What the exercise asks
Exact copy, no pictures: output all the records that follow.

(Extracted records)
++++

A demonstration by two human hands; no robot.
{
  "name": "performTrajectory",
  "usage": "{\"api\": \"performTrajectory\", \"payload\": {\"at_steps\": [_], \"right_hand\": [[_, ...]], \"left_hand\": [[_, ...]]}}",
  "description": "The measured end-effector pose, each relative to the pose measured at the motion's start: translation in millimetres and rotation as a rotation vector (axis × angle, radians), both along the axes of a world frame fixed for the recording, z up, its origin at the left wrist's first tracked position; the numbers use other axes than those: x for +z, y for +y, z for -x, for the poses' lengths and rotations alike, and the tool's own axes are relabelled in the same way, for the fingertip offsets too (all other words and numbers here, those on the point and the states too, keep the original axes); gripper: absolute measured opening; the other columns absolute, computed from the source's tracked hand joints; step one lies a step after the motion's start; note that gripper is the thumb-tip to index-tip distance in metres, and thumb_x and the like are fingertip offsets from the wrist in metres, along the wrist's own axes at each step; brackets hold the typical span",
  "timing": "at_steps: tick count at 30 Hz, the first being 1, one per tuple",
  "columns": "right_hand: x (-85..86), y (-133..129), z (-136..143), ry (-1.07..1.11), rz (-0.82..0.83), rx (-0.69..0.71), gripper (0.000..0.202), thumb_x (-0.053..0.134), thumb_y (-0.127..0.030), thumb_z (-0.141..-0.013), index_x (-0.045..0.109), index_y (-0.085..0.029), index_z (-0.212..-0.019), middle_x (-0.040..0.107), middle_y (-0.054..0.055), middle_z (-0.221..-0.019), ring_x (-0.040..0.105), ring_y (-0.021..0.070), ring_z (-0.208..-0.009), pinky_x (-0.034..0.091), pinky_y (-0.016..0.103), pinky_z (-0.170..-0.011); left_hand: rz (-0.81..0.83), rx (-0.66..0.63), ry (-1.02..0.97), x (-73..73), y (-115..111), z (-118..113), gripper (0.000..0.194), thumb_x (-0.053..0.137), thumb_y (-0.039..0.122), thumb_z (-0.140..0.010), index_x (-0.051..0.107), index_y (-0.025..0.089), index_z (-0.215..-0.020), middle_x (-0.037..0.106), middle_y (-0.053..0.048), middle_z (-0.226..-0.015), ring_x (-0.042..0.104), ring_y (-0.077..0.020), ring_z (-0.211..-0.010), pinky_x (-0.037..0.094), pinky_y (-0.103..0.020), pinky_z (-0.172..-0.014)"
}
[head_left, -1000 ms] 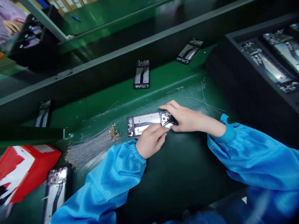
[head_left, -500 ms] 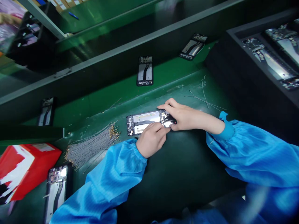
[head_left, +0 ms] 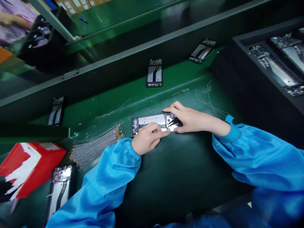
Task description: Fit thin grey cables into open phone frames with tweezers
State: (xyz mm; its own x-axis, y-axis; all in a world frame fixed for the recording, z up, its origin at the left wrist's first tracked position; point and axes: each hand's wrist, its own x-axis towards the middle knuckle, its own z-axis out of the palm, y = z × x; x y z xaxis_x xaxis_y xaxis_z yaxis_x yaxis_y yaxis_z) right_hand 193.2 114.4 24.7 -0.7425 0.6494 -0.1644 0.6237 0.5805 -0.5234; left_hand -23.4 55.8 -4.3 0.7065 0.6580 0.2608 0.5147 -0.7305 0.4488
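Observation:
An opened smartphone lies crosswise on the green bench, its circuit board showing at the right end. My right hand grips that end, forefinger at the far edge and thumb at the near one. Under its palm, dark prongs like tweezer tips lie over the board; the rest is hidden. My left hand is closed at the phone's near edge, with the forefinger stretched along it and the other fingers curled. Whether a thin cable is under that finger cannot be seen. Left of the phone lies a bundle of thin grey cables with gold-coloured ends.
More opened phones stand along the back ledge, one in the middle. Another phone lies near a red packet at left. Loose cables lie right. A black tray holds phones. A co-worker's arm shows far left.
My left hand has shifted left and slightly away from my right hand along the phone's near edge. My right hand keeps its hold. The whole view has shifted slightly.

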Motion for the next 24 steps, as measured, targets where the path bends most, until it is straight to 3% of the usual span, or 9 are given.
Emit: {"api": "performTrajectory", "payload": {"at_steps": [24], "right_hand": [[3.4,3.1,9.3,-0.084,-0.018,0.017,0.072,0.061,-0.028,-0.061,0.032,-0.021,-0.127,0.037,0.008,-0.11,0.048,0.0124,-0.065,0.043,0.027,-0.056]], "left_hand": [[-0.133,-0.024,0.059,-0.1,0.5,-1.3,0.029,0.037,0.013,-0.086,0.061,0.017,-0.102,0.048,-0.004,-0.076,0.044,-0.0139,-0.07,0.043,-0.026,-0.065]]}}
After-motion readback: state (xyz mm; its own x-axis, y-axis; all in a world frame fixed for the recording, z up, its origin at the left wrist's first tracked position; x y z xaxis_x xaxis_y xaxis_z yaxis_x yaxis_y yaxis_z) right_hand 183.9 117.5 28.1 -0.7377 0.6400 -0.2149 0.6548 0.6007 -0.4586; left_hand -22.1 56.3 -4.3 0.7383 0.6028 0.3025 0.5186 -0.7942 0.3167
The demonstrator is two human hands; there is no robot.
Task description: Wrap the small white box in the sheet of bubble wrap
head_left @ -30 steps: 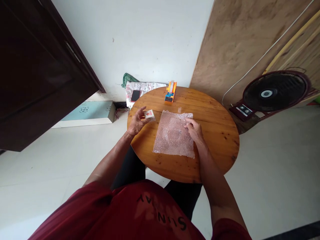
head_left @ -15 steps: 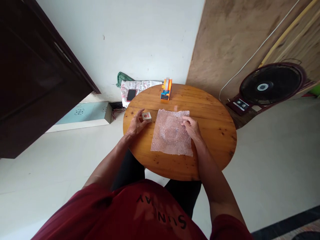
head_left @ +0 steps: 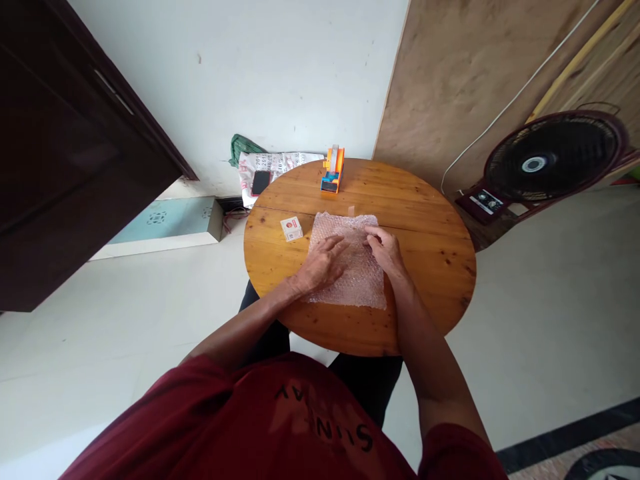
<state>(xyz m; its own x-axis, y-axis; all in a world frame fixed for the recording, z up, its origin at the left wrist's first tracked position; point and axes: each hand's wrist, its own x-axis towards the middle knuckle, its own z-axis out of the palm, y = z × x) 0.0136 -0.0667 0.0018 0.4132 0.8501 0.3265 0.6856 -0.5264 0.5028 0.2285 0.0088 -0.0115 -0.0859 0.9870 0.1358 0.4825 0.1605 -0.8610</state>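
Note:
A sheet of clear bubble wrap [head_left: 360, 280] lies flat on the round wooden table in front of me. My left hand [head_left: 323, 263] is over its left half, fingers stretched out and slightly apart, holding nothing. At the sheet's upper right, my right hand [head_left: 385, 248] has its thumb and forefinger drawn together on the wrap. Left of the sheet sits a small white box [head_left: 291, 229] with a red mark, untouched. A short strip of tape [head_left: 351, 211] shows at the wrap's top edge.
On the far side of the wooden table [head_left: 430, 267] stands an orange and blue tape dispenser [head_left: 333, 173]. Behind the table are a phone [head_left: 261, 182] on a printed white bag [head_left: 285, 161] and a green bag [head_left: 244, 148]. A large fan [head_left: 553, 160] stands to the right.
My left hand has let go of the small white box and moved right over the bubble wrap. The box stays on the table. My right hand has hardly moved.

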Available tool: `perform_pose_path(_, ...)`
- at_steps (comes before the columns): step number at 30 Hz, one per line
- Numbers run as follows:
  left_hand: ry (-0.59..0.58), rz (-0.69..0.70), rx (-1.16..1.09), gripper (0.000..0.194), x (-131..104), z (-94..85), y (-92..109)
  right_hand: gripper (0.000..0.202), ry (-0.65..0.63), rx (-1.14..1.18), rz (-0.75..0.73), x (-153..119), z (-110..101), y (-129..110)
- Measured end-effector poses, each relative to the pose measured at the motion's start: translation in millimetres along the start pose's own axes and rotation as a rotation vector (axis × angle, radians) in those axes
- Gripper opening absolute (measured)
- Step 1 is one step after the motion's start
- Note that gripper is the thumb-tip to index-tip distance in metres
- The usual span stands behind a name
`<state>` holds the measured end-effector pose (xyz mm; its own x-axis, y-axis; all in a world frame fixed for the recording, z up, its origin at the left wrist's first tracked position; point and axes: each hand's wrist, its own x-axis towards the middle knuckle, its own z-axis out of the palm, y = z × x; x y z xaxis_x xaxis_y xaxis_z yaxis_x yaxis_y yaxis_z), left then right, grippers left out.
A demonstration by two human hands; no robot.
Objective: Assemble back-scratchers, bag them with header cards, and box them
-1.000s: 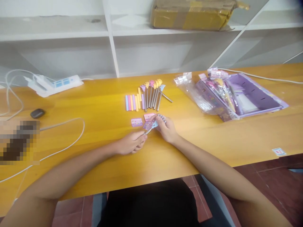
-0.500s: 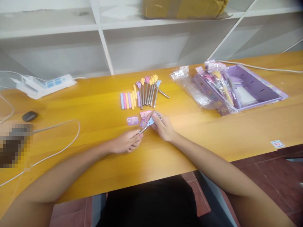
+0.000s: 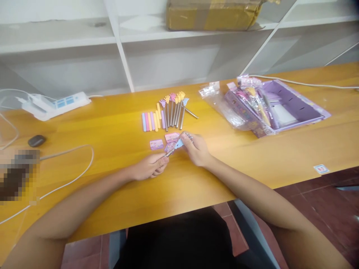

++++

Worked solution
A demonstration by two human hands; no robot.
{
  "name": "performTrajectory",
  "usage": "{\"api\": \"performTrajectory\", \"payload\": {\"at_steps\": [_], \"right_hand\": [[_, ...]], \"left_hand\": [[_, ...]]}}",
  "description": "The measured end-effector pose, each relative to the pose measured at the motion's start: translation in millimetres and rotation as a rotation vector (axis × angle, radians), both along the axes of a world frame fixed for the recording, z up, its origin at the left wrist's first tracked position; the numbers use other axes than those: x for +z, y for +y, z for -x, for the poses' lengths and rotations alike, and the tool's own axes are relabelled in the same way, for the fingertip offsets too (all other words and numbers here, those on the point and the states too, keep the original axes); gripper: absolute measured opening; the other columns absolute, computed from the source's tracked hand joints; step one lies a step after the motion's start; note that gripper is the thumb-tip to index-tip distance in metres, and thumb_x and the like are fingertip offsets from the wrist in metres, along the wrist's own axes at each step; brackets hold the typical span",
  "timing": "at_steps: tick count at 30 Hz, the first being 1, one per tuple",
  "columns": "right_hand: x (-85..86), y (-133..129), z (-136..143), ry (-1.07..1.11), rz (-0.82..0.83), rx (-0.69..0.71), gripper (0.000..0.202), thumb_x (-0.053..0.134), thumb_y (-0.127..0.030), thumb_z (-0.141..-0.013), index_x (-0.045..0.109), index_y (-0.085..0.029), index_z (-0.212..-0.019), middle_x (-0.040..0.107), middle_y (-0.054..0.055), middle_z (-0.221..-0.019), ring_x (-0.040..0.105), ring_y (-0.021..0.070), ring_z (-0.208..-0.009), pinky_x (-0.034..0.091), pinky_y (-0.016..0.103), pinky_z (-0.170..-0.011); left_hand: rz (-0.81..0.83), rx (-0.66..0.63), ry (-1.02..0.97), x (-73..73), y (-115..111), z (-118..113), gripper (0.000..0.194), thumb_x (-0.053..0.137), thumb_y (-0.039..0.122), thumb_z (-0.140..0.010), index_x (-0.051..0.107), index_y (-0.025..0.089), index_z (-0.215..-0.020), middle_x (-0.037..0.106), middle_y (-0.053..0.048), middle_z (-0.226..-0.015), ring_x (-0.042..0.104), ring_y (-0.077..0.020), ring_z (-0.211..-0.010), pinky_x (-0.037..0.094), pinky_y (-0.103..0.020), pinky_z (-0.172..-0.014)"
}
[head_left, -1000 ms] 
[head_left, -500 ms] 
[head_left, +0 ms] 
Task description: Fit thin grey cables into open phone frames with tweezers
State: (xyz mm; its own x-axis, y-axis; all in a world frame fixed for the recording, z up, its origin at the left wrist's first tracked position; point and axes: each hand's wrist, its own x-axis towards the middle knuckle, its own z-axis out of the palm, y = z × x; x y z xaxis_x xaxis_y xaxis_z yaxis_x yaxis_y yaxis_z) right_hand 193.2 114.4 24.7 -0.7425 0.6494 -0.1644 0.6237 0.5805 -0.5234; left_hand -23.4 55.8 -4.3 0.7065 0.6580 0.2608 0.5147 -0.7305 0.4488
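Observation:
An opened smartphone lies crosswise on the green bench, its circuit board showing at the right end. My right hand grips that end, forefinger at the far edge and thumb at the near one. Under its palm, dark prongs like tweezer tips lie over the board; the rest is hidden. My left hand is closed at the phone's near edge, with the forefinger stretched along it and the other fingers curled. Whether a thin cable is under that finger cannot be seen. Left of the phone lies a bundle of thin grey cables with gold-coloured ends.
More opened phones stand along the back ledge, one in the middle. Another phone lies near a red packet at left. Loose cables lie right. A black tray holds phones. A co-worker's arm shows far left.
My left hand has shifted left and slightly away from my right hand along the phone's near edge. My right hand keeps its hold. The whole view has shifted slightly.
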
Motion for the next 24 steps, as measured, targets where the path bends most, until it is straight to 3% of the usual span, or 9 are given.
Emit: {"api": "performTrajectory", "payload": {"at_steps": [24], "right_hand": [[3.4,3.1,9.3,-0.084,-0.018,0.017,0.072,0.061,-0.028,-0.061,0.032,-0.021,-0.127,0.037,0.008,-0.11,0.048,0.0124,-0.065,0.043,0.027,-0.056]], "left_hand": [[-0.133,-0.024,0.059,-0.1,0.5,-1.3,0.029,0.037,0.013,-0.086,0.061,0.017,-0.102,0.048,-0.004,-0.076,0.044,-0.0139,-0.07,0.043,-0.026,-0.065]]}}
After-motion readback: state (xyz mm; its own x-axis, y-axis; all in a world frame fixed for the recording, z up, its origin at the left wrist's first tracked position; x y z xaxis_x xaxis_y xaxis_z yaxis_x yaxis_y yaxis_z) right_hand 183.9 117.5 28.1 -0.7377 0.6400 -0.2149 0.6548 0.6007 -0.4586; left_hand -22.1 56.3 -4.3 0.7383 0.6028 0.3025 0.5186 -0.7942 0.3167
The demonstrator is two human hands; there is no robot.
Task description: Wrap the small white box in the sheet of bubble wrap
head_left @ -30 steps: 
head_left @ -15 steps: 
head_left @ +0 steps: 
<state>(xyz m; its own x-axis, y-axis; all in a world frame fixed for the recording, z up, its origin at the left wrist's first tracked position; point and axes: each hand's wrist, its own x-axis towards the middle knuckle, its own z-axis out of the palm, y = z × x) 0.0136 -0.0667 0.0018 0.4132 0.8501 0.3265 0.6856 -0.5264 0.5028 0.2285 0.0088 -0.0115 -0.0859 0.9870 0.1358 0.4825 0.1605 -0.8610</state>
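Note:
A sheet of clear bubble wrap [head_left: 360, 280] lies flat on the round wooden table in front of me. My left hand [head_left: 323, 263] is over its left half, fingers stretched out and slightly apart, holding nothing. At the sheet's upper right, my right hand [head_left: 385, 248] has its thumb and forefinger drawn together on the wrap. Left of the sheet sits a small white box [head_left: 291, 229] with a red mark, untouched. A short strip of tape [head_left: 351, 211] shows at the wrap's top edge.
On the far side of the wooden table [head_left: 430, 267] stands an orange and blue tape dispenser [head_left: 333, 173]. Behind the table are a phone [head_left: 261, 182] on a printed white bag [head_left: 285, 161] and a green bag [head_left: 244, 148]. A large fan [head_left: 553, 160] stands to the right.
My left hand has let go of the small white box and moved right over the bubble wrap. The box stays on the table. My right hand has hardly moved.
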
Available tool: `perform_pose_path(_, ...)`
- at_steps (comes before the columns): step number at 30 Hz, one per line
- Numbers run as follows:
  left_hand: ry (-0.59..0.58), rz (-0.69..0.70), rx (-1.16..1.09), gripper (0.000..0.194), x (-131..104), z (-94..85), y (-92..109)
  right_hand: gripper (0.000..0.202), ry (-0.65..0.63), rx (-1.14..1.18), rz (-0.75..0.73), x (-153..119), z (-110..101), y (-129..110)
- Measured end-effector poses, each relative to the pose measured at the motion's start: translation in millimetres along the start pose's own axes and rotation as a rotation vector (axis × angle, radians) in those axes
- Gripper opening absolute (measured)
- Step 1 is one step after the motion's start
- Note that gripper is the thumb-tip to index-tip distance in metres
- The usual span stands behind a name
`<state>` holds the measured end-effector pose (xyz mm; its own x-axis, y-axis; all in a world frame fixed for the recording, z up, its origin at the left wrist's first tracked position; point and axes: each hand's wrist, its own x-axis towards the middle knuckle, its own z-axis out of the palm, y = z × x; x y z xaxis_x xaxis_y xaxis_z yaxis_x yaxis_y yaxis_z), left then right, grippers left out.
A demonstration by two human hands; no robot.
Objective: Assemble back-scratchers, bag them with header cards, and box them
-1.000s: 
-0.500s: 
+0.000s: 

The exercise contains no remaining tasks.